* **Task statement**
In this exercise, the data must be written out exactly.
** Given information follows **
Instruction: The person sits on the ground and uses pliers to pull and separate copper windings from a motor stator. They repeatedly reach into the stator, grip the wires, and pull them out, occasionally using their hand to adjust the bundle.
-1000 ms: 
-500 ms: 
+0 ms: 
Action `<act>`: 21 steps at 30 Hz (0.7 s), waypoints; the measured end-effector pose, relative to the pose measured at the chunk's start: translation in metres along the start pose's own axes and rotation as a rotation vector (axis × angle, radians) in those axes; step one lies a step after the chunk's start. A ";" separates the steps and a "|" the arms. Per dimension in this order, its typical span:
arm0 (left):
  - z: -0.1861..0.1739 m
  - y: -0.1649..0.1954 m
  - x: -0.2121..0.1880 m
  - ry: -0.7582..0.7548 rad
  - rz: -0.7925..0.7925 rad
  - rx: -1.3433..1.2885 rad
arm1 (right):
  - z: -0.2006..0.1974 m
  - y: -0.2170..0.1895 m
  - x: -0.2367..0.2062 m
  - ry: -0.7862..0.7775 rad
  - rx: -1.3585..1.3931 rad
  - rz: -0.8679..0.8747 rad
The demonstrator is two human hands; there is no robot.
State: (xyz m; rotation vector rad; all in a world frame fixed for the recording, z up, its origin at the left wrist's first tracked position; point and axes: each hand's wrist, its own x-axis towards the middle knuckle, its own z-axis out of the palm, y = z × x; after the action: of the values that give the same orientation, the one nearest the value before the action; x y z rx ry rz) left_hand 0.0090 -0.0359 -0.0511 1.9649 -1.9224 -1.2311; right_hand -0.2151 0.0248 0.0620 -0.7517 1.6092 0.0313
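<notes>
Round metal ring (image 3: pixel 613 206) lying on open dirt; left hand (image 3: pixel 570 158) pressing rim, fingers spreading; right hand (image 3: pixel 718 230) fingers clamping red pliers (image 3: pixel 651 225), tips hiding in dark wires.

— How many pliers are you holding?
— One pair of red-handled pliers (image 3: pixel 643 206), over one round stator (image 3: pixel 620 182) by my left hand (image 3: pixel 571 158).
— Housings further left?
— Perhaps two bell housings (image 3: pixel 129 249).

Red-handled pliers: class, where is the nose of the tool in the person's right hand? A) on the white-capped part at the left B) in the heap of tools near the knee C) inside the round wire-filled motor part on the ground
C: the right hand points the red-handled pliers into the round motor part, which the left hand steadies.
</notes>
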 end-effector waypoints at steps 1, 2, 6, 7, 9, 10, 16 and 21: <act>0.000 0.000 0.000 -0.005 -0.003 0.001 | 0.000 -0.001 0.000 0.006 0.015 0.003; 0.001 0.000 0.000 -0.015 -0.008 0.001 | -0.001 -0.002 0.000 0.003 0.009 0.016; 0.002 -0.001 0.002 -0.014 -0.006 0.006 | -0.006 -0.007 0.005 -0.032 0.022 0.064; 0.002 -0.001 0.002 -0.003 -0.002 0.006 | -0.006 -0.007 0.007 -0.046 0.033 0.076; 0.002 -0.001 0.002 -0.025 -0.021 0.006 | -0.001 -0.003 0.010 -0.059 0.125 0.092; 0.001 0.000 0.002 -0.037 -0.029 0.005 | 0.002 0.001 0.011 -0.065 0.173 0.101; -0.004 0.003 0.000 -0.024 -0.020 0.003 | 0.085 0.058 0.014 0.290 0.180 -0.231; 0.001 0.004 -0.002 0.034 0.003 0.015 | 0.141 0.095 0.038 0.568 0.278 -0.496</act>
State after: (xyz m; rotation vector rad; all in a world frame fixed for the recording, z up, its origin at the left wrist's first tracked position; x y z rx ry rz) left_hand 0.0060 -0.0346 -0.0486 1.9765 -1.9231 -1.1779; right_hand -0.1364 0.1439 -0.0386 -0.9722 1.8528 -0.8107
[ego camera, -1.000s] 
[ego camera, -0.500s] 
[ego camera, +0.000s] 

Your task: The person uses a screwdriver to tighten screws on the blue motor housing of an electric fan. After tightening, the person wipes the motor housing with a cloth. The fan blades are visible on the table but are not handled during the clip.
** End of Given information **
* **Solution to this problem**
Instruction: The person sits on the ground and uses pliers to pull and separate copper windings from a motor stator. They repeatedly reach into the stator, grip the wires, and pull them out, occasionally using their hand to adjust the bundle.
-1000 ms: 
-500 ms: 
+0 ms: 
Action `<act>`: 21 steps at 30 Hz (0.7 s), waypoints; the measured end-effector pose, relative to the pose measured at the chunk's start: translation in metres along the start pose's own axes and rotation as a rotation vector (axis × angle, radians) in those axes; step one lies a step after the chunk's start. A ";" separates the steps and a "|" the arms. Per dimension in this order, its typical span:
arm0 (left):
  - z: -0.1861..0.1739 m
  - y: -0.1649..0.1954 m
  - x: -0.2121..0.1880 m
  - ry: -0.7582..0.7548 rad
  - rz: -0.7925..0.7925 rad
  - rx: -1.3433..1.2885 rad
arm1 (right):
  - z: -0.2006..0.1974 m
  - y: -0.2170..0.1895 m
  - x: -0.2367..0.2062 m
  - ry: -0.7862..0.7775 rad
  - rx: -1.3585..1.3931 rad
  - rz: -0.8679..0.8747 rad
The demonstrator is two human hands; there is no robot.
State: (xyz m; rotation vector rad; all in a world frame fixed for the recording, z up, its origin at the left wrist's first tracked position; point and axes: each hand's wrist, its own x-axis towards the middle knuckle, its own z-axis out of the palm, y = z × x; after the action: of the values that give the same orientation, the one nearest the value before the action; x y z rx ry rz) left_hand 0.0090 -0.0359 -0.0511 1.9649 -1.9224 -1.2311; right_hand -0.2151 0.0248 0.0620 -0.7517 1.6092 0.0313
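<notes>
Round metal ring (image 3: pixel 613 206) lying on open dirt; left hand (image 3: pixel 570 158) pressing rim, fingers spreading; right hand (image 3: pixel 718 230) fingers clamping red pliers (image 3: pixel 651 225), tips hiding in dark wires.

— How many pliers are you holding?
— One pair of red-handled pliers (image 3: pixel 643 206), over one round stator (image 3: pixel 620 182) by my left hand (image 3: pixel 571 158).
— Housings further left?
— Perhaps two bell housings (image 3: pixel 129 249).

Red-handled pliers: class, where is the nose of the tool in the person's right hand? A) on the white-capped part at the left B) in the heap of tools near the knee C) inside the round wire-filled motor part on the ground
C: the right hand points the red-handled pliers into the round motor part, which the left hand steadies.
</notes>
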 end-effector waypoints at steps 1, 2, 6, 7, 9, 10, 16 and 21: <act>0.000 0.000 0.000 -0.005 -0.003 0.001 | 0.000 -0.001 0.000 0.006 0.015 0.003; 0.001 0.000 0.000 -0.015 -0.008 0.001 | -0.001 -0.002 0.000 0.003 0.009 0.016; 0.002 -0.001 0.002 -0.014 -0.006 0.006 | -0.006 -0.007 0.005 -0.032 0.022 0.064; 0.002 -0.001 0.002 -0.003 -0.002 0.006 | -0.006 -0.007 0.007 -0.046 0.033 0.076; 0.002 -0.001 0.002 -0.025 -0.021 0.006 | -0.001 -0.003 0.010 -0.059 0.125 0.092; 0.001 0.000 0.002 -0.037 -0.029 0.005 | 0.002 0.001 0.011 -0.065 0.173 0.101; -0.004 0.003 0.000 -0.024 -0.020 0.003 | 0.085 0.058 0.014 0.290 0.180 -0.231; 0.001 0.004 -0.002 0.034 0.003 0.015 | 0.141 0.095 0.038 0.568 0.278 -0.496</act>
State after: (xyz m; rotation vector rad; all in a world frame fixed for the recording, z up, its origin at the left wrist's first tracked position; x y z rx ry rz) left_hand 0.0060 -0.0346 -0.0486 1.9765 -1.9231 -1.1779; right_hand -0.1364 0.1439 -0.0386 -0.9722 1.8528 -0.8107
[ego camera, -1.000s] 
[ego camera, -0.500s] 
[ego camera, +0.000s] 

Your task: The person uses a screwdriver to tighten screws on the blue motor housing of an electric fan. After tightening, the person wipes the motor housing with a cloth. The fan blades are visible on the table but are not handled during the clip.

No more output is needed for this exercise.